- What you are asked to do -
Each line below is to be copied exactly as it appears.

Stored data entries:
Start of Block

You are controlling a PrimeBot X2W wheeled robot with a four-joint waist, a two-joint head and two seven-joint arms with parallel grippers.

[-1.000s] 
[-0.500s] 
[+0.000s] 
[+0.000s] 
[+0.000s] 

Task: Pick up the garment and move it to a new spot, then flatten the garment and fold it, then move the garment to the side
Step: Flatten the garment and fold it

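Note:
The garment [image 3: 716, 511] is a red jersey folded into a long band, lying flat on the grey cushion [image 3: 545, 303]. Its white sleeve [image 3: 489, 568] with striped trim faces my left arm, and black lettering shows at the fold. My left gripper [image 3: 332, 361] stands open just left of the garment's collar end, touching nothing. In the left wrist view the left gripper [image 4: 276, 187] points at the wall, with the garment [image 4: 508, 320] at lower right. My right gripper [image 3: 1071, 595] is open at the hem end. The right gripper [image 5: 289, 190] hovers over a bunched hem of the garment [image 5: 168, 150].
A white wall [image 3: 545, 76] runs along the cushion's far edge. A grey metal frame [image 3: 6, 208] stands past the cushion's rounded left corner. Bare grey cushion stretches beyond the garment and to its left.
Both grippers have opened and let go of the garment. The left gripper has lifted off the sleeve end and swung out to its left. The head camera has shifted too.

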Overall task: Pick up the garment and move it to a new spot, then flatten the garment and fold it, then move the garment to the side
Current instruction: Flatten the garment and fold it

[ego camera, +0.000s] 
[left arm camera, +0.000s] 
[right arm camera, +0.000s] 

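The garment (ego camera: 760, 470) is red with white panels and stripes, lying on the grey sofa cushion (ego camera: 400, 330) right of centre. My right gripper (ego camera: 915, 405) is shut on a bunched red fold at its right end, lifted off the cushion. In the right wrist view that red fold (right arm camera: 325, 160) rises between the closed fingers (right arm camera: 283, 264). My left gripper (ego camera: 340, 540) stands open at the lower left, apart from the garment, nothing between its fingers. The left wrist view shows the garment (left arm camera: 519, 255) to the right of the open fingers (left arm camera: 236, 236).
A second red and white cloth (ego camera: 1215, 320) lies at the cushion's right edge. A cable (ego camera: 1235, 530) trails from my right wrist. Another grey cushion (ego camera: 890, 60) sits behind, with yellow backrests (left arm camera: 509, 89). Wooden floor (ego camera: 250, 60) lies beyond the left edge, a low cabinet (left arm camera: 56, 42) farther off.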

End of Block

- Written solution -
You are controlling a PrimeBot X2W wheeled robot with a four-joint waist, a two-joint head and two seven-joint arms with parallel grippers.

[-1.000s] 
[-0.500s] 
[+0.000s] 
[+0.000s] 
[+0.000s] 

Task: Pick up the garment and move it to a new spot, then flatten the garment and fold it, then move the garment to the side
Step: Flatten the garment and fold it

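Note:
The garment [image 3: 716, 511] is a red jersey folded into a long band, lying flat on the grey cushion [image 3: 545, 303]. Its white sleeve [image 3: 489, 568] with striped trim faces my left arm, and black lettering shows at the fold. My left gripper [image 3: 332, 361] stands open just left of the garment's collar end, touching nothing. In the left wrist view the left gripper [image 4: 276, 187] points at the wall, with the garment [image 4: 508, 320] at lower right. My right gripper [image 3: 1071, 595] is open at the hem end. The right gripper [image 5: 289, 190] hovers over a bunched hem of the garment [image 5: 168, 150].
A white wall [image 3: 545, 76] runs along the cushion's far edge. A grey metal frame [image 3: 6, 208] stands past the cushion's rounded left corner. Bare grey cushion stretches beyond the garment and to its left.
Both grippers have opened and let go of the garment. The left gripper has lifted off the sleeve end and swung out to its left. The head camera has shifted too.
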
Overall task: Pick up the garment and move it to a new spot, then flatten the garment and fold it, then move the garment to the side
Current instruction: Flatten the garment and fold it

[ego camera, +0.000s] 
[left arm camera, +0.000s] 
[right arm camera, +0.000s] 

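The garment (ego camera: 760, 470) is red with white panels and stripes, lying on the grey sofa cushion (ego camera: 400, 330) right of centre. My right gripper (ego camera: 915, 405) is shut on a bunched red fold at its right end, lifted off the cushion. In the right wrist view that red fold (right arm camera: 325, 160) rises between the closed fingers (right arm camera: 283, 264). My left gripper (ego camera: 340, 540) stands open at the lower left, apart from the garment, nothing between its fingers. The left wrist view shows the garment (left arm camera: 519, 255) to the right of the open fingers (left arm camera: 236, 236).
A second red and white cloth (ego camera: 1215, 320) lies at the cushion's right edge. A cable (ego camera: 1235, 530) trails from my right wrist. Another grey cushion (ego camera: 890, 60) sits behind, with yellow backrests (left arm camera: 509, 89). Wooden floor (ego camera: 250, 60) lies beyond the left edge, a low cabinet (left arm camera: 56, 42) farther off.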

What the exercise asked for is now complete.